The listing below holds a line with "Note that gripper" and a line with "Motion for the". Reproduce those two lines exactly, plus everything between them.
-------- Supplied data
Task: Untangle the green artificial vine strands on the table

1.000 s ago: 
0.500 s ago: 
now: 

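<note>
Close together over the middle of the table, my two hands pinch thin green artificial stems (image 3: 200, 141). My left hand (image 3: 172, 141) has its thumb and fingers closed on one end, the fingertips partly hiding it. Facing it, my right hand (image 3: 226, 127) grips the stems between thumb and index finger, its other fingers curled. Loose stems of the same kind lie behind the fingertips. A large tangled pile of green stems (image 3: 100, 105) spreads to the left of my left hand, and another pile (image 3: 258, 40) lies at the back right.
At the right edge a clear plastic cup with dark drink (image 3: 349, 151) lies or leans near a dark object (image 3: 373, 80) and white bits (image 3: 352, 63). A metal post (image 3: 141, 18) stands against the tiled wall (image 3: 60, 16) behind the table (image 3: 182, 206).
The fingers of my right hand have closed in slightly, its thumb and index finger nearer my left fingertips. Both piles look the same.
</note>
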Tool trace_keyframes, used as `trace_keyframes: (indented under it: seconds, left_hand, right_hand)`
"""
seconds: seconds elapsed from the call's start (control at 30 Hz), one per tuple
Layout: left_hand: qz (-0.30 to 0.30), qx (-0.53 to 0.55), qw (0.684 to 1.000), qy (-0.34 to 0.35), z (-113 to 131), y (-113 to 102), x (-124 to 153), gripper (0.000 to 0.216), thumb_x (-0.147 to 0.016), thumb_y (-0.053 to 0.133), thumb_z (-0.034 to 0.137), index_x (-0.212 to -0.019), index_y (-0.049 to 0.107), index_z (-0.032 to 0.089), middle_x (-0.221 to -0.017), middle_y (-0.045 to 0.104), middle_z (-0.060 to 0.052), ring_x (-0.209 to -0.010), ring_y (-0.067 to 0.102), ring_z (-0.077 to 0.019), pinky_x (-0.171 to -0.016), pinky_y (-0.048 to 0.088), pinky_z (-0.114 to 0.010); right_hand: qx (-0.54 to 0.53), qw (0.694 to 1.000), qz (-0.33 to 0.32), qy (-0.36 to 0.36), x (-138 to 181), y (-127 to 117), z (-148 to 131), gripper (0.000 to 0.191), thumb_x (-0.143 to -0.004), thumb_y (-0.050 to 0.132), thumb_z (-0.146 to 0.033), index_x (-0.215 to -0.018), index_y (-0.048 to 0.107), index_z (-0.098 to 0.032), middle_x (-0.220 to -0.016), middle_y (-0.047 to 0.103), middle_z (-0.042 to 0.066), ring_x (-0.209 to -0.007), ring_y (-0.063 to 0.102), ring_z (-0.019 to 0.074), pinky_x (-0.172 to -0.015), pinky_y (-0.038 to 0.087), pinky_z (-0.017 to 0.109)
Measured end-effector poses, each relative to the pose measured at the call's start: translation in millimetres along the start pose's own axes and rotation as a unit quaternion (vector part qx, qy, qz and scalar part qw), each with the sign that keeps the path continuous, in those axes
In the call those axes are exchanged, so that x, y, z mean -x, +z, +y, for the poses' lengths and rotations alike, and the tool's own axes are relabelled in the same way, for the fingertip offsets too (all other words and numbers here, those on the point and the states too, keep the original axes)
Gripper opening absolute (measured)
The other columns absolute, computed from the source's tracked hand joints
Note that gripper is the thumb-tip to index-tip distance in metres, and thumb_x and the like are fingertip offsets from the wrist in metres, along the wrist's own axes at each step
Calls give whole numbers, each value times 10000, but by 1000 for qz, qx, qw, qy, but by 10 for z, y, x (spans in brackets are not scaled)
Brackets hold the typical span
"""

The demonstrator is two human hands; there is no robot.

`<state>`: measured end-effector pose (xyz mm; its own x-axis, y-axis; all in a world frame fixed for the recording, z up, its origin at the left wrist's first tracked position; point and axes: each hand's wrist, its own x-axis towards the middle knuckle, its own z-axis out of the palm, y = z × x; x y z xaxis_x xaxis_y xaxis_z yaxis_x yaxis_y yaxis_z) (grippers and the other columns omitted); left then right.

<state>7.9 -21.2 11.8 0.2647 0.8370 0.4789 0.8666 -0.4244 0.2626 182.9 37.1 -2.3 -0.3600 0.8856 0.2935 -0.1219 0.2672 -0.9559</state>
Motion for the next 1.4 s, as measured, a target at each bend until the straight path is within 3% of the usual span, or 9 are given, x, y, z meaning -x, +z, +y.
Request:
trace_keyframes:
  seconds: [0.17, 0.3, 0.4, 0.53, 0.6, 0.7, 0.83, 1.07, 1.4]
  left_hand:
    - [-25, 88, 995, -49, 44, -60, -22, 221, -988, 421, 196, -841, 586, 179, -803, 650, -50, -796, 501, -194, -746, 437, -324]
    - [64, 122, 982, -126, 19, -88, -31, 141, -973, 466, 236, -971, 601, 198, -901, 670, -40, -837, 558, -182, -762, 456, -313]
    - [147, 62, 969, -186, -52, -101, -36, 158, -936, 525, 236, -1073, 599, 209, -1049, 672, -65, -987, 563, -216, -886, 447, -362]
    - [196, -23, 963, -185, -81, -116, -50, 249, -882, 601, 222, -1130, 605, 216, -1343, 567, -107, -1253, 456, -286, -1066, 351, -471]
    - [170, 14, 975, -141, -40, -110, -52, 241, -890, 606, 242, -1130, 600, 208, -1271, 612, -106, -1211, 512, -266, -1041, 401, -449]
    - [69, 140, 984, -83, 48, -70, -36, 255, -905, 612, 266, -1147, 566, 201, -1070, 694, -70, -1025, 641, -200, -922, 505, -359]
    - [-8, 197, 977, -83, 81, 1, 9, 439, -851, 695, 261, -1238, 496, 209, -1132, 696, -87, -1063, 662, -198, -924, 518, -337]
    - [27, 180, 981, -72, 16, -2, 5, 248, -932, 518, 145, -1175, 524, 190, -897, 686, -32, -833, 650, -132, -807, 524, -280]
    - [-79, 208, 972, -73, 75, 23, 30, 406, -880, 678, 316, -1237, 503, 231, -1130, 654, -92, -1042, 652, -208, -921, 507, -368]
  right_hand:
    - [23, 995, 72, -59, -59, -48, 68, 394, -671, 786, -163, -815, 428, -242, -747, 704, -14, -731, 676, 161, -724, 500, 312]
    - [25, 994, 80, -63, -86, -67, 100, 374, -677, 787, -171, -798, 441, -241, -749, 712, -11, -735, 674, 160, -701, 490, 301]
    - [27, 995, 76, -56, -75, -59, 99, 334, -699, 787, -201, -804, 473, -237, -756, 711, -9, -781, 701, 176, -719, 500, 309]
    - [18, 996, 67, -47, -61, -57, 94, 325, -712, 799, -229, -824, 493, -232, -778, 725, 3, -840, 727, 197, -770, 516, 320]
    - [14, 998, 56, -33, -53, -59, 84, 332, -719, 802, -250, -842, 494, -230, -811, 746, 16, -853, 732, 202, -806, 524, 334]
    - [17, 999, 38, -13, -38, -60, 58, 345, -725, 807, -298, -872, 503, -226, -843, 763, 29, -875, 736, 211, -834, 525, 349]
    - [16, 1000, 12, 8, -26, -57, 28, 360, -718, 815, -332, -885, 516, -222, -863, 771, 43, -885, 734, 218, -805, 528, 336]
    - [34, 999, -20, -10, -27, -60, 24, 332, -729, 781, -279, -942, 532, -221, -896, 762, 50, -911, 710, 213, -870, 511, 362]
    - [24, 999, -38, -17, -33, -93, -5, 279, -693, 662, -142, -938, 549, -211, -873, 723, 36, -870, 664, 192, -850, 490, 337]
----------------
▶ _Exercise solution_
Note that gripper is the thumb-tip to index-tip distance in metres, and thumb_x and the like are fingertip offsets from the wrist in metres, along the wrist's own axes at each step
Calls give whole numbers, each value times 10000, but by 1000 for qz, qx, qw, qy, but by 10 for z, y, x (spans in brackets are not scaled)
Brackets hold the typical span
"""

The demonstrator is two human hands; there is no robot.

`<state>`: measured end-effector pose (xyz mm; its own x-axis, y-axis; all in a world frame fixed for the recording, z up, its origin at the left wrist's first tracked position; point and axes: each hand's wrist, its own x-axis towards the middle knuckle, its own z-axis out of the palm, y = z × x; x y z xaxis_x xaxis_y xaxis_z yaxis_x yaxis_y yaxis_z) (grippers and the other columns omitted); left then right.

<state>7.9 -21.2 11.8 0.2647 0.8370 0.4789 0.8666 -0.4244 0.2626 182.9 37.1 -2.3 -0.3600 0.8856 0.2935 -0.1219 0.2672 -0.9559</state>
Motion for the next 1.4 s, as measured, a target at each bend until the straight path is within 3% of the usual span, or 9 are given, x, y, z meaning -x, +z, +y.

This exercise has been fully answered.